··· Supplied information
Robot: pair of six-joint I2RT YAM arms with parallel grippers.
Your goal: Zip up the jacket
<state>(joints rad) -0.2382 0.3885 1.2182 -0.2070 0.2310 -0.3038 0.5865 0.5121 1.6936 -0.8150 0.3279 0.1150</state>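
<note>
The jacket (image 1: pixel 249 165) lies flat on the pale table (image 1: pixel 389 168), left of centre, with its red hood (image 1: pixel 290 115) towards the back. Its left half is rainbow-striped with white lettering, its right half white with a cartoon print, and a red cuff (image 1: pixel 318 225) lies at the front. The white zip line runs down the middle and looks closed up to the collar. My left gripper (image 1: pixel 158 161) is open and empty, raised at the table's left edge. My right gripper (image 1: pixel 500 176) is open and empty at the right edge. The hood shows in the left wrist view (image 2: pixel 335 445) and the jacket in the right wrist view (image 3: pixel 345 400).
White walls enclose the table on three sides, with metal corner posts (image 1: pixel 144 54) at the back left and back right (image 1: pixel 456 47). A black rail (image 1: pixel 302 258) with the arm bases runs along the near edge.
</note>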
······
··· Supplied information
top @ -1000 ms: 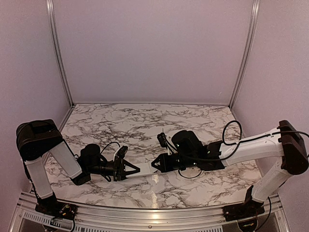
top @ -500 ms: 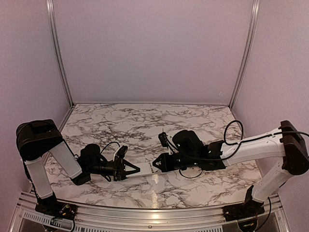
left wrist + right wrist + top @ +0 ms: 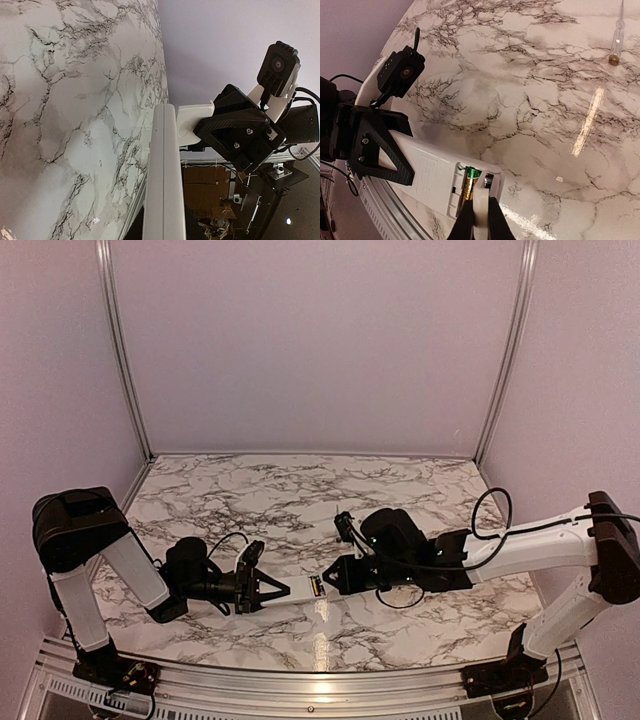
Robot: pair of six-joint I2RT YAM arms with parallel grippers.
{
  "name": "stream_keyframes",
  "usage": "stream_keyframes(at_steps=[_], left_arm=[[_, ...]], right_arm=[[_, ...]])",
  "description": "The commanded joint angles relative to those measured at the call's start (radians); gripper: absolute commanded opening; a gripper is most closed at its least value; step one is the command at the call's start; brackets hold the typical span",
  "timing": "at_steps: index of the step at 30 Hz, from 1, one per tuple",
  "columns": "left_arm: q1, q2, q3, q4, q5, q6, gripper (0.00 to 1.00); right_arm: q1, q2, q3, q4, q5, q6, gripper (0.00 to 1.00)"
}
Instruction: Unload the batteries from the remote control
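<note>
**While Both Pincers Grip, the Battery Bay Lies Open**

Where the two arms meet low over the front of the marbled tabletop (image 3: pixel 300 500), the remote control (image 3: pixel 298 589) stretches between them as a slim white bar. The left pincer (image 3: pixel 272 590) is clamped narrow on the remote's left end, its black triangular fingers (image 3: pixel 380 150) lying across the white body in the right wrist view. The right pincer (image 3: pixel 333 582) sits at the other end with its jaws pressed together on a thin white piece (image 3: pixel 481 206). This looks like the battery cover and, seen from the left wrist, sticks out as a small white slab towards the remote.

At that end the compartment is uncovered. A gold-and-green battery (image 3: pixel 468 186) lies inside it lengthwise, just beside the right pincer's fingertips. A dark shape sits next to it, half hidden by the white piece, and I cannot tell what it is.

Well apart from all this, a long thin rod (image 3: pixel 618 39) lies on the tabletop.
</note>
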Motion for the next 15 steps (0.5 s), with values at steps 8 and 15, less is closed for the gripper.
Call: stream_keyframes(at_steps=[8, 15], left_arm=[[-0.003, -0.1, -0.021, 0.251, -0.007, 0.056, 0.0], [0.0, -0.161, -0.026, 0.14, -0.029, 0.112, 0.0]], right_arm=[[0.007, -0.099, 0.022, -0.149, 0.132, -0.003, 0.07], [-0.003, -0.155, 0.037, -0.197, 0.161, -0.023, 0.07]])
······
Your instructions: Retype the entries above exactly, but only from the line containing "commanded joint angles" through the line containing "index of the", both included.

Exercise solution:
  "description": "The commanded joint angles relative to those measured at the call's start (radians); gripper: absolute commanded opening; a gripper is most closed at its least value; step one is the command at the call's start; brackets hold the typical span",
  "timing": "at_steps: index of the step at 30 Hz, from 1, one per tuple",

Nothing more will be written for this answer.